横浜六浦教室のメッセージ
鈍色(にびいろ)~平安時代の喪服
2024.06.03
鈍色(にびいろ)とは濃い灰色のことです。平安時代には灰色一般の名称であり、
のちに灰色、鼠色(ねずみいろ)にその座を取って代わられました。
現在の葬儀の色は黒と白ですが、平安貴族にとって鈍色は喪に欠かせないものでした。
服喪中には身を清め、心をつつしみ、仏事に専念して、いわゆる精進の生活をいたしました。

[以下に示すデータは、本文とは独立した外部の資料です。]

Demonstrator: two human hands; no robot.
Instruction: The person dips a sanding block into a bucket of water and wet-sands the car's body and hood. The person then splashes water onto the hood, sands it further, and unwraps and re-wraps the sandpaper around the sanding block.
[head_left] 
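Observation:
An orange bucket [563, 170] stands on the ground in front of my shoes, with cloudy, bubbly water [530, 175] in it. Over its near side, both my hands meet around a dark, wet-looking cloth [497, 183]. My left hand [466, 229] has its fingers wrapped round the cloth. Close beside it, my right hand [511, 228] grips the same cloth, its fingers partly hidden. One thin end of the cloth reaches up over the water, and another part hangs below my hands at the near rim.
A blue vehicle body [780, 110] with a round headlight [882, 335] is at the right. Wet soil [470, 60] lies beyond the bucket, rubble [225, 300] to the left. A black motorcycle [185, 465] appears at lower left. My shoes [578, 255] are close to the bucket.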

この間は酒も飲まず鳥獣魚肉なども用いず、音楽なども止めたもので、その例は、
『蜻蛉日記』にも『落窪物語』にも、また『源氏物語』にも見ることができます
喪中の室内は、平常の装飾を撤し、鈍色の縁をつけた蘆簾をたれ、同じ色の縁の畳、
同じ色の帷の几帳を用い、調度は黒色とし、床を低くして地につくようにします。
『源氏物語』朝顔の巻に、斎院が御ぶくでお下りになった時の生活を
「にび色のみすに、黒き几帳のすきかげあはれに」としるし、
『栄花物語』玉の飾には、姸子の崩後、一品宮禎子が、東の廊の板敷を下ろして
服喪されることが見えています。